The nurse had just been told by a local that he would not get his scheduled second dose of the Moderna COVID-19 vaccine because he did not want to “put this poison in his body”.
The man said he heard that the second dose could really make him sick or give him blood clots and that the fish oil supplements he had been taking for years provided adequate protection from the disease that has killed nearly 1,500 of his compatriots in North Dakotan. Wang calmly stated that COVID-19 is much more likely to cause serious illness than the shot. The Moderna shock has no known association with blood clots and there is no evidence that the supplements he has taken protect him from the virus.
It was unsuccessful – his decision was made.
What Wang encountered is hardly unique in the Peace Garden State. About 9,300 North Dakotans, or 3.9% of those who received a first dose of the Pfizer or Moderna vaccine, did not return within six weeks for the recommended second shot. The Johnson & Johnson vaccine, which has been given to nearly 22,000 residents, does not require a second dose for maximum effectiveness.
The growing trend of skipping appointments that worries public health professionals is certainly not limited to North Dakota. More than 5 million people who were vaccinated in the United States, which is 8% of those who received the first sting, skipped their second dose, a spokesman for the Centers for Disease Control and Prevention said.

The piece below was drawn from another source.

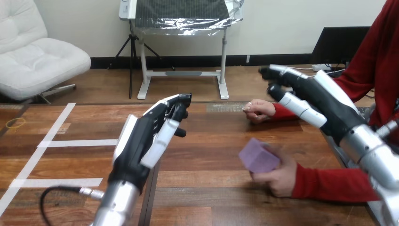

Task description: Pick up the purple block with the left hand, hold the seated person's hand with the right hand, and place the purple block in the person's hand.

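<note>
The purple block (258,156) rests in the person's hand (278,177), the nearer of two, low at the table's right. My left hand (149,136) hovers raised over the table's middle, left of the block, its fingers nearly straight and holding nothing. My right hand (314,100) is lifted at the right, above and behind the block, fingers extended leftward and empty. The person's other hand (258,110) lies as a loose fist on the table farther back, just under my right hand's fingertips and apart from them.
White tape strips (77,142) mark the wooden table (207,141) on the left. A yellow rubber band (15,123) lies at the far left edge. The person's red sleeve (329,183) stretches along the table's right front.
</note>
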`<state>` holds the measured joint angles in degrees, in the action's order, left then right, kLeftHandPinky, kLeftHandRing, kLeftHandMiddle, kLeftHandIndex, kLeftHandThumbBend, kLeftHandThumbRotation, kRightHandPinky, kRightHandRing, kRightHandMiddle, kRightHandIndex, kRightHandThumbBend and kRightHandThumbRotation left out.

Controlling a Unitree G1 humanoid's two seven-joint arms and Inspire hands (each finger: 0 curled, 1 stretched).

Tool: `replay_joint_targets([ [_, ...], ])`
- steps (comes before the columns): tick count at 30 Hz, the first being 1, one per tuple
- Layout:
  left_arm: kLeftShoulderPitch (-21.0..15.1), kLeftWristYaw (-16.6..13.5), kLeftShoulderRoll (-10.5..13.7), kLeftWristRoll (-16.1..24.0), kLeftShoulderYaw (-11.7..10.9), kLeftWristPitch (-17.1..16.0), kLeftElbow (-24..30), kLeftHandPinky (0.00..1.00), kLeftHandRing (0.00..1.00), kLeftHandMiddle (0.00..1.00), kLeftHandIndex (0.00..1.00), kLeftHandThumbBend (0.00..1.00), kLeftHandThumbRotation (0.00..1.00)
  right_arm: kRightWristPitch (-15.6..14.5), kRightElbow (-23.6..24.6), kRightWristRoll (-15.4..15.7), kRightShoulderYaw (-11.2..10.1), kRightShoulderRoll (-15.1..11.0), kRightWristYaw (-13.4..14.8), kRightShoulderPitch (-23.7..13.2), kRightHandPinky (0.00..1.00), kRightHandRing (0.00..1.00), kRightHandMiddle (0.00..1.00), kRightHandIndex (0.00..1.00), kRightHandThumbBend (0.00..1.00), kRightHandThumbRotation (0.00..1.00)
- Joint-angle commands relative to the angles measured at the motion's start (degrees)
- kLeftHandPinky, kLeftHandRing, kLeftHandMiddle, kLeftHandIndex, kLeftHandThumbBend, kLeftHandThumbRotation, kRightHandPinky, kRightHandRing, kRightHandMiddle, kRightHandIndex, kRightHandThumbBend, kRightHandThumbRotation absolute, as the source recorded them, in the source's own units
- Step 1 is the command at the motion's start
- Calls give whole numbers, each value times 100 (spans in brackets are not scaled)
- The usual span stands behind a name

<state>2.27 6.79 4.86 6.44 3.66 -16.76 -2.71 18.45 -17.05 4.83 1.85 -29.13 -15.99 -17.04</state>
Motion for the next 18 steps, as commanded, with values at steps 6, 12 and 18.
replay_joint_targets([
  [6, 682, 204, 154, -221, 44, -605, 1127, 61, 74, 78, 75, 57, 92, 613, 1290, -542, -240, 787, 439, 756, 82, 87, 88, 87, 77, 100],
  [12, 1116, 260, 147, -378, 14, -782, 1467, 59, 72, 76, 74, 67, 92, 1011, 1643, -797, -149, 1122, 431, 1250, 78, 86, 87, 87, 82, 100],
  [18, 1430, 416, 134, -807, 12, -1054, 1607, 61, 72, 76, 75, 69, 88, 1317, 1933, -1008, -19, 1544, 456, 1759, 81, 86, 87, 86, 79, 100],
])
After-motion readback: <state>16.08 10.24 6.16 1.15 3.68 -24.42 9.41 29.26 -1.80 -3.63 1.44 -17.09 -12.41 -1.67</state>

Vials of concentrated COVID-19 vaccine will be kept in a special refrigerator at the communal vaccination center in Fargo on March 15, 2021 at 4 degrees. Michael Vosburg / Forum photo editor
Molly Howell, state vaccination manager, said leading scientists are concerned that taking just one dose of the Pfizer or Moderna vaccine does not give people maximum protection against the virus, especially when variants emerge. She said it was possible the second dose could offer longer-lasting protection against COVID-19, but added that there isn’t enough data to say for sure.
Howell said there are several reasons a person might skip their second dose. Some, like the man who spoke to Wang, downright oppose the push because they fear a vaccine-related illness or have had short-lived symptoms from the first dose.

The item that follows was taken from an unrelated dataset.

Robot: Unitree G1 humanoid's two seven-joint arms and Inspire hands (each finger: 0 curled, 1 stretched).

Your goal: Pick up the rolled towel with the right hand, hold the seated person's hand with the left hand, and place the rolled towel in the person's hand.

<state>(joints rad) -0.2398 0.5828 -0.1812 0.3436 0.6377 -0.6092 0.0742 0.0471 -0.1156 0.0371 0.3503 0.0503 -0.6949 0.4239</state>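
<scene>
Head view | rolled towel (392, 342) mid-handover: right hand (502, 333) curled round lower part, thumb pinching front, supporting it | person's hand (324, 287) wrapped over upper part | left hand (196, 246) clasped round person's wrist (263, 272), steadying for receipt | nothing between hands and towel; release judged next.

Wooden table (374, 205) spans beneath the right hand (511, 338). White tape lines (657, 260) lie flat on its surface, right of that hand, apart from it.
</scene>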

For others, the follow-up appointment may have just slipped through the cracks in their schedule. According to Howell, people are generally less motivated to get preventive health care such as vaccinations, mammograms, and dental exams than they are to treat a disease or persistent pain.
Howell also noted that North Dakotans already infected with the coronavirus may believe they only need one shot to gain immunity, but she said experts still recommend getting both doses. There could also be a small number of people who contracted the virus after the first shot, either due to prior exposure or lack of vaccine effectiveness, who couldn’t complete the series on the normal timeline, Howell said, stressing that the Vaccine cannot give anyone the virus.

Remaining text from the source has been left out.